# Exercise directions
Since the copy must hold text only, transcribe the data below exactly and omit the images.

# Task material
○ ○ ○ ○
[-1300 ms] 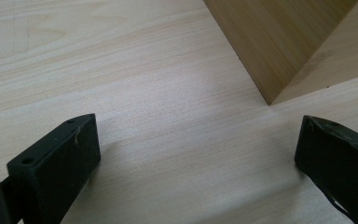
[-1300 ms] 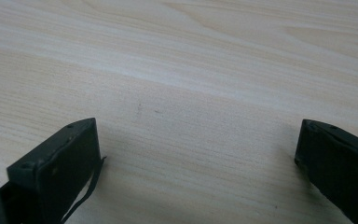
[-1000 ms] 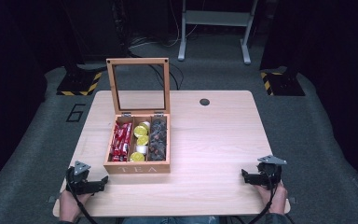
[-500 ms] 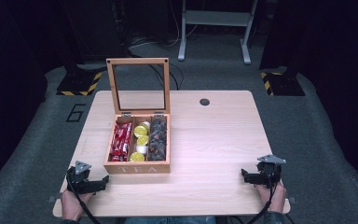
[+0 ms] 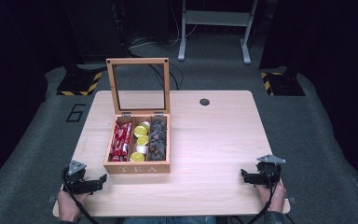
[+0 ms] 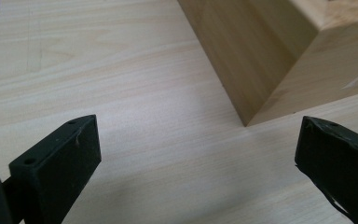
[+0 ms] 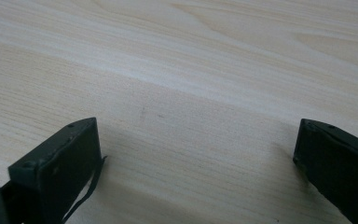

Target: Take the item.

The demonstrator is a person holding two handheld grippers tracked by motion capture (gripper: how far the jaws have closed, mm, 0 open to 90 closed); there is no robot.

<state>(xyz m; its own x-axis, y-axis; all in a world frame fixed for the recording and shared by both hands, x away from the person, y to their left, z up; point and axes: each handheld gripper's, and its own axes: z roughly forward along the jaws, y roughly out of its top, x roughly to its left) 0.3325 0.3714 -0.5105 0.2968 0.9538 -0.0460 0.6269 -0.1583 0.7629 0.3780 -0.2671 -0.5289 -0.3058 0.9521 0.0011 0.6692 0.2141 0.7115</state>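
Observation:
A wooden tea box [image 5: 137, 167] marked TEA sits on the table's left half, its glass-paned lid [image 5: 138, 86] standing upright at the back. Inside are red packets [image 5: 121, 141] on the left, yellow and white capsules [image 5: 141, 140] in the middle and dark packets [image 5: 158, 138] on the right. My left gripper [image 5: 101, 179] rests open near the front left edge, just left of the box's front corner [image 6: 249, 119]. My right gripper [image 5: 243, 175] rests open near the front right edge, over bare wood. Nothing is between either pair of jaws.
The light wooden table [image 5: 214, 140] has a round cable hole [image 5: 204, 101] at the back. Grey floor surrounds it, with a metal stand [image 5: 214, 28] behind and yellow-black striped bases [image 5: 79, 84] at the back corners.

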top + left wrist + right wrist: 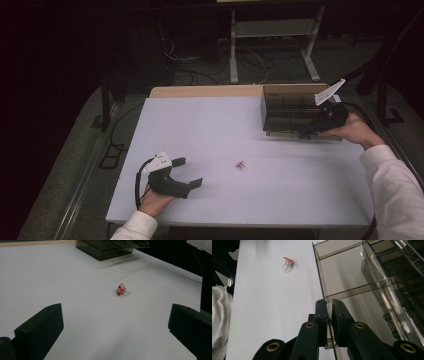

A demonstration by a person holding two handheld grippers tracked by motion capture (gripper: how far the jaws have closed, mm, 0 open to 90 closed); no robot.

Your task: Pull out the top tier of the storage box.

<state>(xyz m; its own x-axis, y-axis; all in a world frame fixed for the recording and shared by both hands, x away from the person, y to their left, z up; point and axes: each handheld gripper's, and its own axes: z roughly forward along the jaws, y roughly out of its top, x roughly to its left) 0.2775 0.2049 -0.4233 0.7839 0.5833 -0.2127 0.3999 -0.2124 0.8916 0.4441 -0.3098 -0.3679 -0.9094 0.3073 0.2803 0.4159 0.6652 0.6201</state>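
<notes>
A small clear ring with a red top [241, 165] lies on the white table [220, 125] near its middle. It also appears in the left gripper view [121, 289] and the right gripper view [287, 264]. A smoked clear organiser box [287, 112] with several compartments stands at the back right. My left gripper [187, 172] rests at the front left, open, its jaws wide apart and pointing toward the ring [113, 332]. My right gripper [305, 134] is shut on the thin near wall of the box [352, 272], with the wall's edge pinched between its pads [329, 312].
A wooden strip [205, 91] runs along the table's far edge. Beyond it, cables [250, 62] and a metal frame's legs [233, 55] lie on the dark floor. A white sleeve [220, 322] shows at the left of the right gripper view.
</notes>
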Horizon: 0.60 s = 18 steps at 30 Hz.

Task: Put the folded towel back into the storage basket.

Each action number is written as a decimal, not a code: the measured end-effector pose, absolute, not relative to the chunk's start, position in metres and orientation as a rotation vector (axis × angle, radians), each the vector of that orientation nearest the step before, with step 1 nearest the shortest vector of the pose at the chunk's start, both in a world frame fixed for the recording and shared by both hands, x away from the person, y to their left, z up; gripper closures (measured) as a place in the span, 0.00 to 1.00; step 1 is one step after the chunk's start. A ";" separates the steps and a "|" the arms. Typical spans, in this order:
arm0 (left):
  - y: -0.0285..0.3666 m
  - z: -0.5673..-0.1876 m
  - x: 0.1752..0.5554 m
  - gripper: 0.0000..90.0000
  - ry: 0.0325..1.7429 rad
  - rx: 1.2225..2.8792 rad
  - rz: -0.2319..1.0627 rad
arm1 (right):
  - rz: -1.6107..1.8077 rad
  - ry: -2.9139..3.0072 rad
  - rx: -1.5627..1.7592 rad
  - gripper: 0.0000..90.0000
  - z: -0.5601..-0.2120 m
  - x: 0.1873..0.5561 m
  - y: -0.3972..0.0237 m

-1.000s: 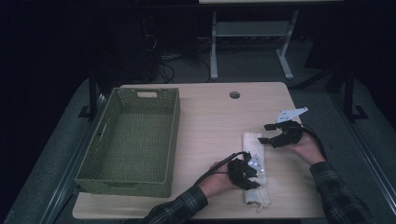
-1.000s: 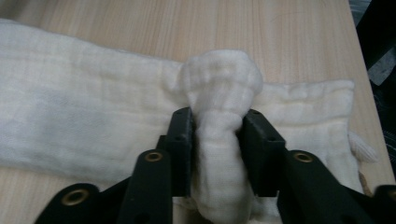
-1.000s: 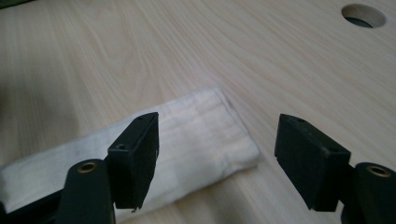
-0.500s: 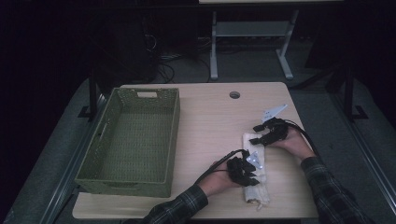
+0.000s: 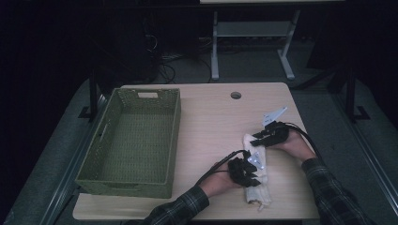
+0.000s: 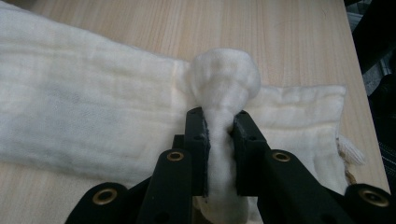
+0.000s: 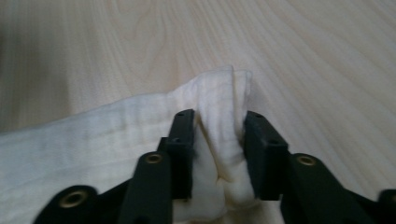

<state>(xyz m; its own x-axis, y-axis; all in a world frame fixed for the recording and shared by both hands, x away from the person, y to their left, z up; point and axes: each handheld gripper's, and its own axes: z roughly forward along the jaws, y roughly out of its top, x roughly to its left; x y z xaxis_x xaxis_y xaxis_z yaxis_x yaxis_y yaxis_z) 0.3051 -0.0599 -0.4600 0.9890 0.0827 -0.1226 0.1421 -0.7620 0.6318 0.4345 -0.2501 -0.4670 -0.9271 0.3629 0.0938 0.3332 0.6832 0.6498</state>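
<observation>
A folded cream cloth (image 5: 257,180) lies on the wooden table near its front right edge. My left gripper (image 5: 249,172) is over the cloth's near half. In the left gripper view it (image 6: 219,116) is shut on a bunched-up ridge of the cloth (image 6: 93,107). My right gripper (image 5: 259,139) rests at the cloth's far end. Its jaws have just been closing, and in the right gripper view it (image 7: 219,119) pinches a raised fold of the cloth (image 7: 84,140) between both pads.
A green woven basket (image 5: 136,140) stands empty on the left half of the table. A round cable hole (image 5: 236,95) sits near the far edge. Bare wood (image 5: 211,126) lies between basket and cloth. A white desk frame (image 5: 215,42) stands beyond the table.
My right hand has come in toward the near left and down onto the cloth's far end, and its jaws have closed on a fold. The left hand has kept still.
</observation>
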 end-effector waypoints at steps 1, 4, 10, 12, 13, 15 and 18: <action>-0.060 -0.460 0.305 0.87 0.157 2.439 -0.112 | 1.088 2.852 0.601 0.81 -0.467 0.434 -0.250; -0.060 -0.460 0.306 0.88 0.163 2.440 -0.112 | 1.101 2.863 0.645 0.84 -0.467 0.434 -0.251; -0.058 -0.459 0.309 0.88 0.179 2.418 -0.160 | 1.085 2.860 0.655 0.85 -0.465 0.432 -0.252; -0.057 -0.456 0.308 0.88 0.182 2.404 -0.172 | 1.085 2.855 0.652 0.85 -0.462 0.430 -0.252; -0.056 -0.455 0.308 0.89 0.182 2.400 -0.174 | 1.093 2.851 0.641 0.86 -0.460 0.430 -0.252; -0.054 -0.448 0.307 0.89 0.173 2.392 -0.170 | 1.103 2.843 0.649 0.86 -0.457 0.428 -0.253; -0.051 -0.439 0.307 0.89 0.169 2.379 -0.161 | 1.131 2.826 0.642 0.86 -0.450 0.427 -0.253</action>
<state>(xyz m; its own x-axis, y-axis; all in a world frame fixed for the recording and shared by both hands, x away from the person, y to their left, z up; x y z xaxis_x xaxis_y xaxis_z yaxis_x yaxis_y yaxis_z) 0.3066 -0.0508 -0.4391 0.9835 0.0755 -0.1645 0.1677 -0.7220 0.6713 0.4266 -0.2531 -0.4501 -0.9145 0.3857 0.1225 0.3637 0.6505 0.6667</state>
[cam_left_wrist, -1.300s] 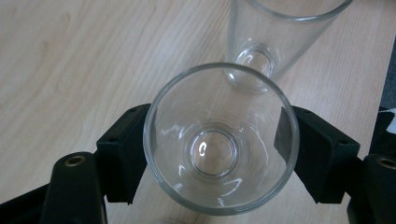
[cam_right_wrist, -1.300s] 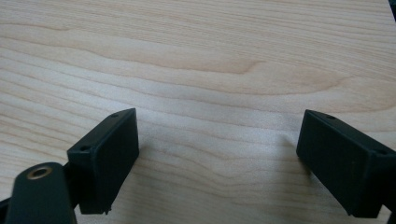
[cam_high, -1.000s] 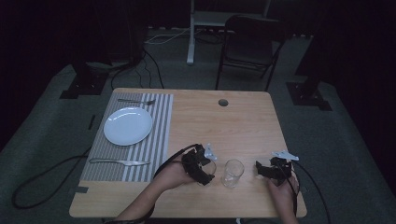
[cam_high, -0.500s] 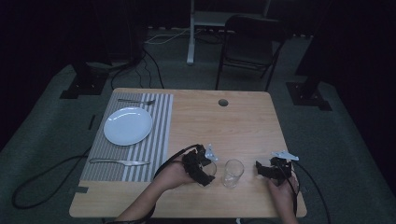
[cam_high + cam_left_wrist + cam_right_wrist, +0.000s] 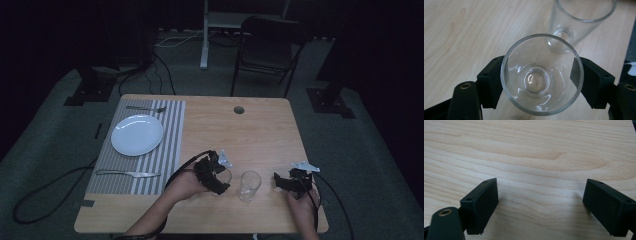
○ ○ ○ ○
# Solved problem
[-1300 ms] 
[-1300 ms] 
[-1000 ms] 
[-500 ms] 
[+0 ms] 
[+0 ms] 
[+0 ms] 

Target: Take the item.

The demonstrator is a person holding two handheld grippers tracked by motion capture (gripper: how far the jaws have closed, mm, 0 open to 90 closed); there is no robot.

<state>(xyz m; its own x-axis, y-axis; all in a world frame fixed for the recording and shared by both hands, x away from the person, y to their left, z up; point and axes: each handheld gripper's, and its own axes: z roughly forward along the jaws, y roughly out of its top, x roughly to its left) 0.3325 0.3714 -0.5105 0.2968 0.9538 -0.0460 0.6269 -0.1583 0.7629 0.3780 -0.2671 -0.5289 -0.3058 0.9521 0.0011 0.6692 0.2141 0.7115</state>
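Observation:
A wooden tea box [image 5: 137, 167] marked TEA sits on the table's left half, its glass-paned lid [image 5: 138, 86] standing upright at the back. Inside are red packets [image 5: 121, 141] on the left, yellow and white capsules [image 5: 141, 140] in the middle and dark packets [image 5: 158, 138] on the right. My left gripper [image 5: 101, 179] rests open near the front left edge, just left of the box's front corner [image 6: 249, 119]. My right gripper [image 5: 243, 175] rests open near the front right edge, over bare wood. Nothing is between either pair of jaws.
The light wooden table [image 5: 214, 140] has a round cable hole [image 5: 204, 101] at the back. Grey floor surrounds it, with a metal stand [image 5: 214, 28] behind and yellow-black striped bases [image 5: 79, 84] at the back corners.
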
top + left wrist + right wrist: 

A demonstration by a person holding two handheld grippers tracked by motion capture (gripper: how far the jaws have closed, mm, 0 open to 90 closed); no robot.

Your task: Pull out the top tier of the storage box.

<state>(xyz m; its own x-axis, y-axis; all in a world frame fixed for the recording and shared by both hands, x away from the person, y to their left, z up; point and axes: each handheld gripper's, and its own axes: z roughly forward along the jaws, y roughly out of its top, x roughly to its left) 0.2775 0.2049 -0.4233 0.7839 0.5833 -0.2127 0.3999 -0.2124 0.8916 0.4441 -0.3098 -0.3679 -0.9094 0.3073 0.2803 0.4159 0.6652 0.6201</state>
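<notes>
A small clear ring with a red top [241, 165] lies on the white table [220, 125] near its middle. It also appears in the left gripper view [121, 289] and the right gripper view [287, 264]. A smoked clear organiser box [287, 112] with several compartments stands at the back right. My left gripper [187, 172] rests at the front left, open, its jaws wide apart and pointing toward the ring [113, 332]. My right gripper [305, 134] is shut on the thin near wall of the box [352, 272], with the wall's edge pinched between its pads [329, 312].
A wooden strip [205, 91] runs along the table's far edge. Beyond it, cables [250, 62] and a metal frame's legs [233, 55] lie on the dark floor. A white sleeve [220, 322] shows at the left of the right gripper view.
</notes>
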Horizon: 0.60 s = 18 steps at 30 Hz.

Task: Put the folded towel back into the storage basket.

Each action number is written as a decimal, not a code: the measured end-effector pose, absolute, not relative to the chunk's start, position in metres and orientation as a rotation vector (axis × angle, radians), each the vector of that orientation nearest the step before, with step 1 nearest the shortest vector of the pose at the chunk's start, both in a world frame fixed for the recording and shared by both hands, x away from the person, y to their left, z up; gripper closures (measured) as a place in the span, 0.00 to 1.00; step 1 is one step after the chunk's start. A ";" separates the steps and a "|" the arms. Typical spans, in this order:
arm0 (left):
  - y: -0.0285..0.3666 m
  - z: -0.5673..-0.1876 m
  - x: 0.1752..0.5554 m
  - gripper: 0.0000..90.0000
  - ry: 0.0325..1.7429 rad
  - rx: 1.2225..2.8792 rad
  - rz: -0.2319..1.0627 rad
arm1 (right):
  - rz: -1.6107..1.8077 rad
  - ry: -2.9139..3.0072 rad
  - rx: -1.5627..1.7592 rad
  - gripper: 0.0000..90.0000
  - z: -0.5601..-0.2120 m
  - x: 0.1873..0.5561 m
  - y: -0.3972..0.0237 m

-1.000s: 
-1.000s: 
-1.000s: 
-0.500s: 
+0.000s: 
+0.000s: 
+0.000s: 

<state>(xyz m; its own x-axis, y-axis; all in a world frame fixed for the recording and shared by both hands, x away from the person, y to their left, z up; point and axes: each handheld gripper's, and its own axes: z roughly forward along the jaws, y roughly out of its top, x roughly to its left; x y z xaxis_x xaxis_y xaxis_z yaxis_x yaxis_y yaxis_z) 0.3051 -0.0599 -0.4600 0.9890 0.0827 -0.1226 0.1421 -0.7620 0.6318 0.4345 -0.2501 -0.4670 -0.9271 0.3629 0.0938 0.3332 0.6832 0.6498</state>
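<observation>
A folded cream cloth (image 5: 257,180) lies on the wooden table near its front right edge. My left gripper (image 5: 249,172) is over the cloth's near half. In the left gripper view it (image 6: 219,116) is shut on a bunched-up ridge of the cloth (image 6: 93,107). My right gripper (image 5: 259,139) rests at the cloth's far end. Its jaws have just been closing, and in the right gripper view it (image 7: 219,119) pinches a raised fold of the cloth (image 7: 84,140) between both pads.
A green woven basket (image 5: 136,140) stands empty on the left half of the table. A round cable hole (image 5: 236,95) sits near the far edge. Bare wood (image 5: 211,126) lies between basket and cloth. A white desk frame (image 5: 215,42) stands beyond the table.
My right hand has come in toward the near left and down onto the cloth's far end, and its jaws have closed on a fold. The left hand has kept still.
</observation>
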 end-effector waypoints at steps 1, 4, 10, 12, 13, 15 and 18: <action>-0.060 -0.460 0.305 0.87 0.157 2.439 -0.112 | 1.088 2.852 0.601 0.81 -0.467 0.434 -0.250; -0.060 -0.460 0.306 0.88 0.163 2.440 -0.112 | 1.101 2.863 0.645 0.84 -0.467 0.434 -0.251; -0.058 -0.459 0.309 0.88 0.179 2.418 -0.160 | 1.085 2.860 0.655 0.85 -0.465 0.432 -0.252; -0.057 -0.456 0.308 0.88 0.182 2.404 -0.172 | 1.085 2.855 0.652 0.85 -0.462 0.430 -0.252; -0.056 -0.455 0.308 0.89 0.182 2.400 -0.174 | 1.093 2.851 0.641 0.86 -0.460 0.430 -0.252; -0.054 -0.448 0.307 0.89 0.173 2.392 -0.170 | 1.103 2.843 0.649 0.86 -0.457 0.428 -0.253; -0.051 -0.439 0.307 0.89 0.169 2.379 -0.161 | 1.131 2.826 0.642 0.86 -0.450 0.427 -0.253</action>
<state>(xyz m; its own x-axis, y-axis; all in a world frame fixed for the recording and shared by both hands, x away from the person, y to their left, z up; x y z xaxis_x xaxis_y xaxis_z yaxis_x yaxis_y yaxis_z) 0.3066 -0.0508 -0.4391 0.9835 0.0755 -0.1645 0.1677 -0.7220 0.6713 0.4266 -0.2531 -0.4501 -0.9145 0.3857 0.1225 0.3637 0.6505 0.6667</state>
[cam_left_wrist, -1.300s] 
[cam_right_wrist, -1.300s] 
[cam_high, -1.000s] 
[cam_high, -0.500s] 
[cam_high + cam_left_wrist + cam_right_wrist, +0.000s] 

What came before makes up the full response.